§ **Data below**
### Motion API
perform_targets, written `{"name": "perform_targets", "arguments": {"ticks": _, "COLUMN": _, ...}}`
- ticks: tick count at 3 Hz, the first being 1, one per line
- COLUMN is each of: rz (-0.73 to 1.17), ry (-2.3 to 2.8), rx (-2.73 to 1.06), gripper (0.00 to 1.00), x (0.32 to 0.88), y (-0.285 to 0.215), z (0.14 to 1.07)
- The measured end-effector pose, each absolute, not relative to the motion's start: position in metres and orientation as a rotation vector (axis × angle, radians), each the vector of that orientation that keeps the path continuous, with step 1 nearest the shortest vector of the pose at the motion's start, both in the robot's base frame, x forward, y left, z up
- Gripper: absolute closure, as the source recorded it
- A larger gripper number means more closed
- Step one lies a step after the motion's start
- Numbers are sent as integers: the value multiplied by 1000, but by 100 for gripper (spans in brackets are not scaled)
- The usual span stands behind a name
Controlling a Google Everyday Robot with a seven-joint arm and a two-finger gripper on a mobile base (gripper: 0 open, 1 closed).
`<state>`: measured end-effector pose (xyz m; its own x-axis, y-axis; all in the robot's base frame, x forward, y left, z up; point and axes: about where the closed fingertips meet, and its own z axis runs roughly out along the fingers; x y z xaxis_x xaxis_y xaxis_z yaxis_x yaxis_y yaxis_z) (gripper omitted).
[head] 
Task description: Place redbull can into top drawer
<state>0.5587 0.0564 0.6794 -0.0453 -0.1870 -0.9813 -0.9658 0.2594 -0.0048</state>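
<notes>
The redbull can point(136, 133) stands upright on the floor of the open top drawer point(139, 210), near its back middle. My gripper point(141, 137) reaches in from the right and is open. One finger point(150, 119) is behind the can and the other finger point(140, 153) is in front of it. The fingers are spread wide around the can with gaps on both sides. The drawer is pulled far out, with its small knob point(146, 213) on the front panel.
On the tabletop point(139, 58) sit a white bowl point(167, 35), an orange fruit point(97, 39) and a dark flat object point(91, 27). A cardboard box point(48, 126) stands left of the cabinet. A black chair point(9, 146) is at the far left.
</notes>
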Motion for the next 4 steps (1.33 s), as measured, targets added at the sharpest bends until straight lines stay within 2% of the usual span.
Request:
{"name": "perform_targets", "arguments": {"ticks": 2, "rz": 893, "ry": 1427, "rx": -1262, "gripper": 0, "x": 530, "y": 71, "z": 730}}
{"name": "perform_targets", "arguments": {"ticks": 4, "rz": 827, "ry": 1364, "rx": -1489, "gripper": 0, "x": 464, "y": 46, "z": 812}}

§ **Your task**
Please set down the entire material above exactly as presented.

§ **Written reply**
### Motion API
perform_targets, written `{"name": "perform_targets", "arguments": {"ticks": _, "COLUMN": _, ...}}`
- ticks: tick count at 3 Hz, the first being 1, one per line
- COLUMN is each of: rz (-0.73 to 1.17), ry (-2.3 to 2.8), rx (-2.73 to 1.06), gripper (0.00 to 1.00), x (0.32 to 0.88), y (-0.285 to 0.215), z (0.14 to 1.07)
- The measured end-effector pose, each absolute, not relative to the motion's start: position in metres and orientation as a rotation vector (axis × angle, radians), each the vector of that orientation that keeps the path continuous, with step 1 nearest the shortest vector of the pose at the motion's start, both in the robot's base frame, x forward, y left, z up
- Gripper: absolute closure, as the source recorded it
- A larger gripper number means more closed
- Step one lies a step after the motion's start
- Numbers are sent as integers: the value multiplied by 1000, but by 100 for gripper (spans in brackets are not scaled)
- The usual span stands behind a name
Controlling a Google Everyday Robot with a seven-joint arm and a two-finger gripper on a mobile base (gripper: 0 open, 1 closed).
`<state>`: measured end-effector pose (xyz m; its own x-axis, y-axis; all in the robot's base frame, x forward, y left, z up; point and axes: about where the closed fingertips meet, and its own z axis runs roughly out along the fingers; x y z xaxis_x xaxis_y xaxis_z yaxis_x yaxis_y yaxis_z) (gripper omitted).
[head] 
Task description: Place redbull can into top drawer
<state>0.5587 0.0564 0.6794 -0.0453 -0.1870 -0.9813 -0.9658 0.2594 -0.0048</state>
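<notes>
The redbull can point(136, 133) stands upright on the floor of the open top drawer point(139, 210), near its back middle. My gripper point(141, 137) reaches in from the right and is open. One finger point(150, 119) is behind the can and the other finger point(140, 153) is in front of it. The fingers are spread wide around the can with gaps on both sides. The drawer is pulled far out, with its small knob point(146, 213) on the front panel.
On the tabletop point(139, 58) sit a white bowl point(167, 35), an orange fruit point(97, 39) and a dark flat object point(91, 27). A cardboard box point(48, 126) stands left of the cabinet. A black chair point(9, 146) is at the far left.
</notes>
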Motion for the next 4 steps (1.33 s), as measured, targets added at the sharpest bends until straight lines stay within 2% of the usual span.
Request:
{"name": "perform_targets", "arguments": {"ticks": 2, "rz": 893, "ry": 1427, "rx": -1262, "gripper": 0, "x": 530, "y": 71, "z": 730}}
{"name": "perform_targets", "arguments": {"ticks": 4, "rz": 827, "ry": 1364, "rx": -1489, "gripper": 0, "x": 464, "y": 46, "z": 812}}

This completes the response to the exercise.